Panasonic, the robot pioneer Yoko Matsuoka, launched a personal assistant service in Seattle
When silicon valley called, she was ready. “I made robots to help people with physical and neurological diseases. But I’m not for them now. I’m writing papers, writing grants and drawing pictures of the future, but it doesn’t feel right. I’m just itching. I can’t catch it,” she said.
At Google, she co founded the R & D Laboratory of Google X company. Later, she served as a senior executive at Apple. In addition to working at nest, she also served as the CEO of quantum, a wearable health technology startup. Recently, before she founded yohana last spring and served as CEO, she served as vice president of Google healthcare.
Yohana is an American subsidiary of Panasonic Corporation of Japan, and Matsuoka is the executive president of Panasonic Corporation. Matsuoka of the company, which has a history of more than 100 years, said: “the founders of Panasonic want to really change people’s happiness. Their products include washing machines.”. The idea is to “give women extra time so that they can do what they want to do.” this core mission is consistent with yohana’s mission. Yohana’s goal is to make people’s life easier.
Matsuoka’s experience of caring for children at home during the influenza pandemic has also accelerated people’s interest in yohana.
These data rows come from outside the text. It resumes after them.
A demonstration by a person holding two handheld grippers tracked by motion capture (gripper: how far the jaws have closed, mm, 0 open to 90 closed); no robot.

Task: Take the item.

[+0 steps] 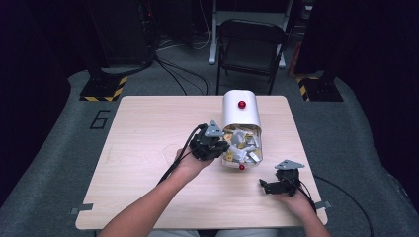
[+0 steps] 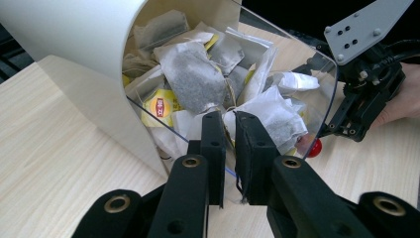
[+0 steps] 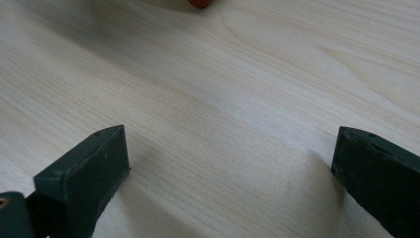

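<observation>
A white bin (image 1: 240, 114) lies on its side on the wooden table (image 1: 148, 143), its mouth toward me. Its clear flap (image 2: 319, 74) with a red knob (image 2: 314, 147) hangs open. Several tea bags (image 1: 241, 144) fill the mouth, grey and white ones with yellow tags (image 2: 159, 106). My left gripper (image 1: 225, 147) reaches into the mouth from the left; its jaws (image 2: 229, 121) stand almost together, pinching the edge and string of a white tea bag (image 2: 277, 116). My right gripper (image 1: 265, 185) rests low over bare wood at the front right, its jaws wide apart (image 3: 228, 148) with nothing between them.
A second red knob (image 1: 241, 104) sits on the bin's top side. A black folding chair (image 1: 251, 44) stands beyond the table's far edge, with cables and stand feet on the floor. Bare wood spreads left of the bin.
</observation>
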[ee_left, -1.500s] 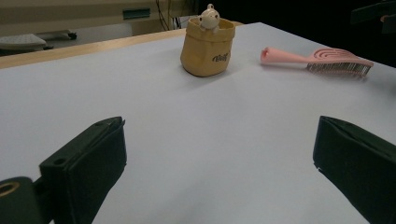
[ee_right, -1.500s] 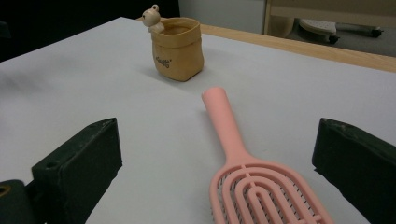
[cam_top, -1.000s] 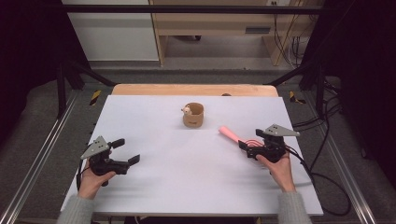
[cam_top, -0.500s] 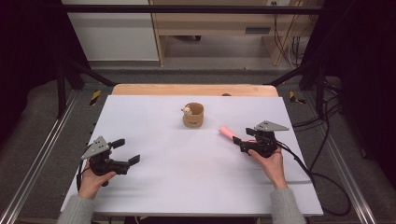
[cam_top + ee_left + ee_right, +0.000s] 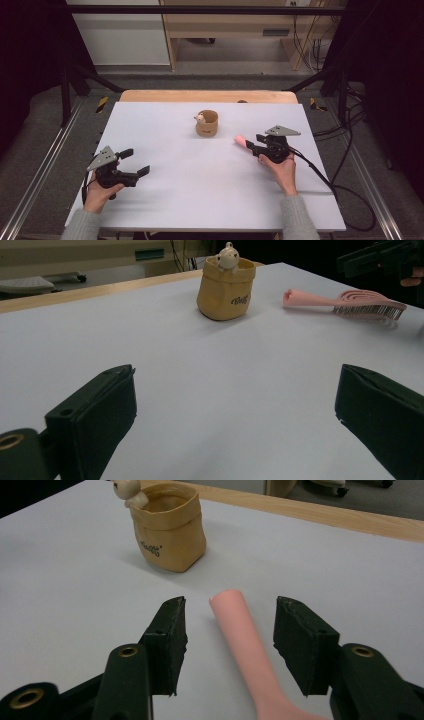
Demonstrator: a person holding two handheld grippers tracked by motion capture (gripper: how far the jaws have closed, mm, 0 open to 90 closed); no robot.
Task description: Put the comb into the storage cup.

She knows that parents all over the world are experiencing similar struggles. “It’s impossible for a busy family to magnify what has happened,” she said.
She used her past experience to create a company with innovative and scalable culture and prospects. “When I worked in a big company, I knew I could achieve scale, but things went very slowly,” she said.
Matsuoka also talked about her foundation to help children learn differences, her work at Apple and Google, and the launch of her new company in Seattle during the pandemic. Some other highlights of her geekwire Summit:
On the reason why she chose Seattle to launch yohana: “there are many busy families of millennials living here. Their pain point is exactly what I pursue. I want to make sure they will say, ‘bullseye! You succeeded!'” she added: “I think Seattle is a good place to do it now.”
Matsuoka used MacArthur award funds to establish a foundation ykyworks to support children with learning differences and dyslexia. Her two children were dyslexic, and she learned that she was dyslexic, too. “When I watched my son take the exam, I was standing backstage as a mother. I was trying to take the exam with him, ‘I can’t do these things myself!’ so it was a great discovery,” she said.
This summer, she started driving a hybrid car in yohana herself, bringing her team back together. At first, she said, they spent a lot of time socializing, but within a few weeks, the synergy together improved efficiency. “One of the lessons learned from pandemics is that humans sometimes still need to be together.”
She compared the environment of apple and Google. She said that Apple has a “complex structure and works very beautifully. And it is so design oriented that they can produce beautiful user-oriented products again and again.”. “Google just reverses this. Therefore, it is more about bottom-up innovation. In a 20% project, you can do something interesting at work while getting paid,” she said. “It is precisely because of this ability to create and innovate that people’s inner passion is stimulated, and they can also create many amazing things.”